Tuttavia ebbe la sua parte fino dai primordi della nostra storia.
Nel 1474 era sorta differenza tra Canalini e Sirori per i limiti di un "armentarezo". Una commissione radunata sul colle di Agareda esaminò e sancì per mezzo del capitano Leonardo di Montebello i confini ricalcati su un documento del 1272, dove aveva deciso il pievano Giovanni da Transacqua, in cui si accennava a confinazioni ancora più antiche.
Una si bella spianata erbosa non poteva essere trascurata e più folte fu infeduata per secoli a diversi e più tardi divisa in particelle e falciata.
Un tabiadon ne custodiva il raccolto nell'inverno condotto a Valle.
Vita movimentata nei mesi della fienagione anche tra i Canalini che sul pendio del Cimon raccoglievano foraggio eccellente.
In seguito la acquistò il comune aggregandola alla malga doc, ed essa ritornò nel silenzio rotto solo talora dal campanacci di mandrie pascenti.
Ora viene riposta sul tappeto per farla anello di congiunzione turistica tra Canale e San Martino attraverso il magnifico valico: e sta bene; la località verrà valorizzata da un comodo e frequentato turismo, che darà a molti facile possibilità di ammirare in modo singolare le Pale da San Martino al Piz de Sagron, le Vette Feltrine oltre praterie e i paesi di fondivalle.
E prodromo di quest'epoca un lindo alberghetto costruito da gente nostra in riva al lago.
Ma la schietta poesia di un tempo in cui l'uomo si sentiva richiamato dalle attrattive naturali senza disturbi e intrusioni e notava più chiara la presenza divina nel concerto dell'universo, potrà cadere nella freddezza e nell'indifferenza.
Dall'orlo orientale il ciglio non scende omogeneo verso i Dismoi, ma dopo un centinaio di metri si allarga a mo di gradino o terrazza, in un bel prato detto Coradella: un soggiorno ideale, in cui chi scrive per più anni passò diversi mesi e ne serbò un ricordo incancellabile.
Si saliva col bestiame che la neve non era ancora totalmente sciolta, varie tacche apparivano nei pusterni; la terra era brulla, ma pian piano il sole la risvegliava , cominciava il verde crescente di un'erba rigogliosa.
Poi una smagliante comparsa di delicati fiori silvestri che incantava l'occhio con la sua magnificenza e varietà.
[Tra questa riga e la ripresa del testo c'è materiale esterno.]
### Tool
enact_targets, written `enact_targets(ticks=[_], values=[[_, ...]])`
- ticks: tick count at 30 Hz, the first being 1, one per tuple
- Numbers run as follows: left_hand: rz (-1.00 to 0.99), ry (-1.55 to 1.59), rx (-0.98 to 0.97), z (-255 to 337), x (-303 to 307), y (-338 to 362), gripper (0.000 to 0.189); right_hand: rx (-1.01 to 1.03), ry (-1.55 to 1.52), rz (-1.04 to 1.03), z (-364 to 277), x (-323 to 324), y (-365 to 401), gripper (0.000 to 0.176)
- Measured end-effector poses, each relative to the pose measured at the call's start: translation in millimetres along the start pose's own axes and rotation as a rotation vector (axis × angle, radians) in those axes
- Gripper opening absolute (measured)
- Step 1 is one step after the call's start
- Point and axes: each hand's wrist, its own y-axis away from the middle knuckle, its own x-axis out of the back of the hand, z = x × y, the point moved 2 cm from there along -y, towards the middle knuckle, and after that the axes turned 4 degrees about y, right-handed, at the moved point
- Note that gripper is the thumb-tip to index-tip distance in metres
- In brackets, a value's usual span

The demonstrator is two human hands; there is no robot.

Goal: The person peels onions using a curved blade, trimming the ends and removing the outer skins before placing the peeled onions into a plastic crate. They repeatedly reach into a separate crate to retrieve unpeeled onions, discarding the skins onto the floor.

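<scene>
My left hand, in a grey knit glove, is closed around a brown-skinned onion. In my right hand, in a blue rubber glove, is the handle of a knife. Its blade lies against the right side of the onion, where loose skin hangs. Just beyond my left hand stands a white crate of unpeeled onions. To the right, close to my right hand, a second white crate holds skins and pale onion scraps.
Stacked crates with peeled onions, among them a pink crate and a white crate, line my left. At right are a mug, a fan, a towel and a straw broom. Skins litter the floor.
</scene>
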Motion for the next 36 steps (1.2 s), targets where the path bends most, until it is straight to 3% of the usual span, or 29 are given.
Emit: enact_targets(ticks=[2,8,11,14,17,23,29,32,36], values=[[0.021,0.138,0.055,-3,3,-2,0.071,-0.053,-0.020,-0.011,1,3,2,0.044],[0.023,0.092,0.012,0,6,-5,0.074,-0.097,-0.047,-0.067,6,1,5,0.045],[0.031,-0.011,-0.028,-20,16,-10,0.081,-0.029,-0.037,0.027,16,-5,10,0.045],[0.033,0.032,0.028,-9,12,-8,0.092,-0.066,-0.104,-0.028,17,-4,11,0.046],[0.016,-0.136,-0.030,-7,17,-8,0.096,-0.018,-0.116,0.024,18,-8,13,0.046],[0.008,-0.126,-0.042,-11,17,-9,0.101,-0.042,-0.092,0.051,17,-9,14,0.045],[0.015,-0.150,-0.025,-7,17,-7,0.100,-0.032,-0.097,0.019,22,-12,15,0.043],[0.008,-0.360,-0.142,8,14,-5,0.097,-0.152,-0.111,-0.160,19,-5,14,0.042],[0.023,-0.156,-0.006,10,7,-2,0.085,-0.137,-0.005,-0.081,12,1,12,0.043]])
E fuori dal prato cespugli e rododendri, in alto nigritelle profimate e distese di arniche medicinali.
Ma la vita era portata dagli uccelli dal gallo forcello al cedrone, la poiana col suo lamento, il falchetto equilibrista che piomba sulla preda adocchiata.
I canori però formano la musica: tordi, merli, codirossi, specialmente le graziose cince "pizzaghè", dalla testa bianca e nera colla loro caratteristica melodia riempivano giulive i rami dei loro rapidi volteggi.
Anche il verso del cuculo riusciva gradito, gli scoiattoli snelli saltavano da un ramo all'altro.
Qualcuno anche da fuori saliva fin lassù a collocare lacci di frodo.
Persino la notte limpida e stellata attirava la nostra attenzione e ne studiavamo le principali costellazioni, cercando di individuarle.
Finalmente bisognava discendere, abbandonare un'acqua proverbiale per la sua bontà e leggerezza, sgorgata tra il crescione, che liberava da ogni ingombro di stomaco.
Un po' inselvatichiti, abbronzati ma paffuti e robusti facevamo "come il villan quando s'inurba", ci impressionava il camminare su un pavimento di legno tra l'eco del portico in mezzo a comodità, ma quei luoghi chiusi parevano mozzare il fiato.
La natura in alto era piena d'attrattiva e di liberta e legava il nostro sentimento alla terra, non a quella che rende schiavo l'uomo, ma a quella che con tutto il creato, animato e inanimato, esalta le lodi del signore, al quale lassù ci sentivamo tanto vicini.
L'anima era rimasta là in quell'orizzonte sconfinato cogli scoiattoli, le cince, i rododendri profumati".